For its part, the memory industry can improve performance by signaling at higher data rates and using stacked architectures like HBM for greater energy efficiency and performance, and by bringing compute closer to the data.

Memory scaling for AI

A key challenge is scaling memory for artificial intelligence (AI) applications. Growing consumer demand for better voice, gesture, facial recognition experiences, and more immersive virtual reality and augmented reality interactions rise in importance. Offering these experiences requires more computing capability from high-performance computing (HPC) to make big data analytics possible, to run the analytics themselves, as well as machine learning processes that generate meaningful insights using AI and machine intelligence.

Emerging machine learning applications include classification and security, medicine, advanced driver assistance, human-aided design, real-time analytics, and industrial automation. With 75 billion IoT-connected devices generating data expected by 2025, there will be no shortage of data to analyze. For example, the wings alone on a new Airbus A380-1000 feature over 10,000 sensors. Mountains of this data are stored in massive data centers on magnetic hard drives, then transferred to DRAM before moving to SRAM within the CPU for the hand off to the compute hardware for analysis.

With stored data growing at an exponential clip, the question is how to make sure all other memory systems are able to handle the flood of data.
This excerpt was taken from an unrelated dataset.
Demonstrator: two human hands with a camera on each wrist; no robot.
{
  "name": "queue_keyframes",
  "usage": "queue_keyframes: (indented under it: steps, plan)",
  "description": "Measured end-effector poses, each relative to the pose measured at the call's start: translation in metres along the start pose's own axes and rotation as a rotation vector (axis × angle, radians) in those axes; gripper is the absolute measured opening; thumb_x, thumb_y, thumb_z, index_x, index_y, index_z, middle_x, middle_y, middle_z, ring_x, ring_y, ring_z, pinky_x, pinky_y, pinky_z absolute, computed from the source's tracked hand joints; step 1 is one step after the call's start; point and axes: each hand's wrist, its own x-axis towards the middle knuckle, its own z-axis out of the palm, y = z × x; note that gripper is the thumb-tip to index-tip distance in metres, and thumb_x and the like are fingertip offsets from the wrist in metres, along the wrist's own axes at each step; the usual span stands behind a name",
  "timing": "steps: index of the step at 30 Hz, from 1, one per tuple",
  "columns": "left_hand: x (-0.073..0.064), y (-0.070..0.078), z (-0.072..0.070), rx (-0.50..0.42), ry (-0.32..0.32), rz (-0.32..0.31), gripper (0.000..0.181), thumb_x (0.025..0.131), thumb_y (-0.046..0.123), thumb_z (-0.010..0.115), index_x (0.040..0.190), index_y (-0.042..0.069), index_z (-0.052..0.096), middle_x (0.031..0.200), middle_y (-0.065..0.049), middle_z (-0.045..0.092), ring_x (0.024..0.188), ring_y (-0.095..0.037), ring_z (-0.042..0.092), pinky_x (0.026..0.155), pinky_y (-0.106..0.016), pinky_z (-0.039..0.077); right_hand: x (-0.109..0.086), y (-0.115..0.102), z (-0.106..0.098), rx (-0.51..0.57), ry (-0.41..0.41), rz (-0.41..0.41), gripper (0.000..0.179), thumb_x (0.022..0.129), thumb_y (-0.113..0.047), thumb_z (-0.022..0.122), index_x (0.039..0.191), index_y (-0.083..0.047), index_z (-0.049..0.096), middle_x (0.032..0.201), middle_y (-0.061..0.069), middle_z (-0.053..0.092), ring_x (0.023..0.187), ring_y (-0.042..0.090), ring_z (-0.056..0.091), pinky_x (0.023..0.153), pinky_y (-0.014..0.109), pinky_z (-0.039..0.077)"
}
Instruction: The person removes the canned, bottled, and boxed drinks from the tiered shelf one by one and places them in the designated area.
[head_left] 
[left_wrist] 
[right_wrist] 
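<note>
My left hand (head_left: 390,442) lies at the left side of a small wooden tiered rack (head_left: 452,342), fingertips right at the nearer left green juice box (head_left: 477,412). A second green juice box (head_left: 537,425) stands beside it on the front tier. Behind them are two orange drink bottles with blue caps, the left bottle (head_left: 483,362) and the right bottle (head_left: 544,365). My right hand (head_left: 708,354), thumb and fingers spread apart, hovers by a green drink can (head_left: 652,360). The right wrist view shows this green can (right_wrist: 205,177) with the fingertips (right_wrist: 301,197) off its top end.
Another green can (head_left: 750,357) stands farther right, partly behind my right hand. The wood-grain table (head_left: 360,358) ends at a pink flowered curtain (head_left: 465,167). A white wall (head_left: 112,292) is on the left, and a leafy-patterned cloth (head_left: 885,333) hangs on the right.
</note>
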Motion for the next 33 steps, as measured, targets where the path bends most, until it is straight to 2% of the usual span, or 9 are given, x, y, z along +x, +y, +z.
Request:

AMD’s answer is a chiplet architecture featuring eight smaller chips around the edge that drive the compute and a large chip in center that doubles the IO interface and memory capability to double chip bandwidth.

AMD has also moved from a legacy GDDR5 memory chip configuration to HBM (high-bandwidth memory) to bring memory bandwidth closer to the GPU to process AI applications more efficiently. The HBM provides much higher bandwidth while reducing power consumption. Compared to DRAM, AMD’s HBM delivers a much faster data rate and far greater memory density than DRAM to put memory closer to the GPU so AI applications are processed more efficiently.

Over the next decade, look for more performance improvements from multi-chip architectures, innovations in memory technology and integration, aggressive 3D stacking and streamlined system-level interconnects. The industry will also continue to drive performance gains in devices, compute density and power through technology scaling.